Another mechanism triggered mainly by inflammatory mediators is smooth-muscle remodeling. Hyperplasia and abnormal contraction of smooth muscle cells leading to airway obstruction in asthma are also recognized as features of vascular remodeling and endothelial abnormalities [50]. This pathophysiological mechanism may also explain the elevated blood pressure levels in allergic asthmatics compared to healthy controls in our study population. Previous studies have already reported an increased incidence of hypertension in adults with asthma or inhalative allergies [51, 52]. However, this association was not observed in all studies, particularly those with pediatric study cohorts [43, 53]. In our analysis, the association between allergic asthma and cIMTMEAN was independent of blood pressure levels, making it unlikely that blood pressure is the sole link between asthma and cIMTMEAN.

On a cellular level, the presence of the same sets of inflammatory cells in both the asthmatic bronchoalveolar and atherosclerotic vessel wall suggests that inflammatory cells share similar activities in both diseases [54]. Possible key roles play Immunoglobulin E (IgE)-triggered mast cells [55] and eosinophil leucocytes [56]. Through the release of chemokines and cytokines, both groups of cells elicit vascular permeability and increase the entry of LDL and inflammatory cells into the arterial wall fostering foam cell accumulation and atherosclerosis [55, 56].

Considering the described inflammatory links between asthma and atherosclerosis, the possibility arises that anti-inflammatory drugs could control both asthma and its disadvantageous effect on the vasculature. Previous small scale pharmacotherapeutic studies have already shown the potential benefit of various drug-based therapies, including inhaled corticosteroids [57, 58], lipid lowering statins [59], and 5-lipoxygenase inhibitor [60], yet sufficient powered randomized-controlled trials are lacking.

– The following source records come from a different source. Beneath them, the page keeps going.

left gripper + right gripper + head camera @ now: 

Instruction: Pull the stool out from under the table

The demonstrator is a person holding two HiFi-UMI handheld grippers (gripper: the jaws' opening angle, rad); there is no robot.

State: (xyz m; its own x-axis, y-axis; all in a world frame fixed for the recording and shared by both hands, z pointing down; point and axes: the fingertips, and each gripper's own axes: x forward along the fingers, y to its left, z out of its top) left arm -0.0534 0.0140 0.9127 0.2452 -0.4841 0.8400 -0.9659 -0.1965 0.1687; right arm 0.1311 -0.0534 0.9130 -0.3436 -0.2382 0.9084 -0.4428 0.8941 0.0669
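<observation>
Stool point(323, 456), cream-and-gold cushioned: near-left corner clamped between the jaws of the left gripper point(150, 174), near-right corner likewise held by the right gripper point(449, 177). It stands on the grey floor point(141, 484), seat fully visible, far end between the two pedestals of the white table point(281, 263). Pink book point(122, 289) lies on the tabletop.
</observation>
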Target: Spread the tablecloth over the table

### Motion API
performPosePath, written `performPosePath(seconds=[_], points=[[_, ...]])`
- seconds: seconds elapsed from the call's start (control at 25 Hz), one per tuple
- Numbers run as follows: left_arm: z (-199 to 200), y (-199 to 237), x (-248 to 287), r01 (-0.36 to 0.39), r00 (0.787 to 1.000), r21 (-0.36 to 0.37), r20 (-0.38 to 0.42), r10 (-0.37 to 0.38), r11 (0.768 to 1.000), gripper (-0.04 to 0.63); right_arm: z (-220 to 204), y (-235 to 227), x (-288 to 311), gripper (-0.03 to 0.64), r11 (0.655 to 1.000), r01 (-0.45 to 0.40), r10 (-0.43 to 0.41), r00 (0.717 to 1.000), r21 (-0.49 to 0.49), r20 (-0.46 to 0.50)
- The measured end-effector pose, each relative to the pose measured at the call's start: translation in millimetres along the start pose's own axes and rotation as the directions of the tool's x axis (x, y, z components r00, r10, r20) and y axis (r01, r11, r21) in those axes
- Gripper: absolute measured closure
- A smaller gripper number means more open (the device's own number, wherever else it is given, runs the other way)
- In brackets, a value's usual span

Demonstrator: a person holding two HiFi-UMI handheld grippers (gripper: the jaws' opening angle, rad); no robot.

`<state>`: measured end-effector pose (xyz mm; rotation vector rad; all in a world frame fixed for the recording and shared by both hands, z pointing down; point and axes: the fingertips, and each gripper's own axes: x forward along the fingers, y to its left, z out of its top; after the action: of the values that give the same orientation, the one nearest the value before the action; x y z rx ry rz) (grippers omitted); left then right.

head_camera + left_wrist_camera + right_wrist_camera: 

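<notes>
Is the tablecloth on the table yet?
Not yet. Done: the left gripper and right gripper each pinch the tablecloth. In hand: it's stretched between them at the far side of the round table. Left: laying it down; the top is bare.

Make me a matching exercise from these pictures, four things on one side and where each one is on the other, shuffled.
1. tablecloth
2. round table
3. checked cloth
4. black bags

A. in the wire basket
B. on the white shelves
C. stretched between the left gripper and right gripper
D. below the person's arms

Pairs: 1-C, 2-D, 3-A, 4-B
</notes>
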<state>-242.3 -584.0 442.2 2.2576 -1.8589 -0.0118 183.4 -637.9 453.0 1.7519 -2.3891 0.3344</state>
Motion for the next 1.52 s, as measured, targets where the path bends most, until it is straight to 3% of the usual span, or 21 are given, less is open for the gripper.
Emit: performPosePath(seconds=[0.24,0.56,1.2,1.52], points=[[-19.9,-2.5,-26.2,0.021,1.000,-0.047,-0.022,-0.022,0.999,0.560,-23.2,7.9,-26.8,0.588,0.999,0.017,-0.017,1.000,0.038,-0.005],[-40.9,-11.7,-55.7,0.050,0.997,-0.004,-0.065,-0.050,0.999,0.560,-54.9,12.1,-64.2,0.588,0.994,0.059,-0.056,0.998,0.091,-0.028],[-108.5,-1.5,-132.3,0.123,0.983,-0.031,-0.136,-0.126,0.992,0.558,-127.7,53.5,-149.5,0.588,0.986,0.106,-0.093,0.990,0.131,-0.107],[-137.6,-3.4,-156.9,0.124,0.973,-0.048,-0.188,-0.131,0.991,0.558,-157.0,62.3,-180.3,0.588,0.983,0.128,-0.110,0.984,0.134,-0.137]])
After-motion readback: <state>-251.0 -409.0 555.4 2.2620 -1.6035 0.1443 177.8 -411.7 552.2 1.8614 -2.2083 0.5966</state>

The strengths of our study include the large, homogeneous study cohort and a physician guided diagnosis of asthma from a face-to-face interview, as well as the requirement of diagnostic confirmation of the inhalative allergic component by a positive RAST and/or a prick-test. Still the absolute number of participants with allergic asthma was low, not allowing to further explore subgroups with different anti-allergic or anti-asthmatic treatment. Further limitations are the lack of determination of the duration and severity of asthma as well as the lack of determination of total and specific IgE-levels as markers for the degree of atopic sensitization.

Conclusions

In summary, our analysis revealed significant associations between allergic asthma and increased cIMT in adolescents. Physicians should therefore be aware of allergic asthma as a potential CVRF in children and adolescents. The role of early and consequent anti-inflammatory treatment in prevention of CVD is unclear and merits further studies.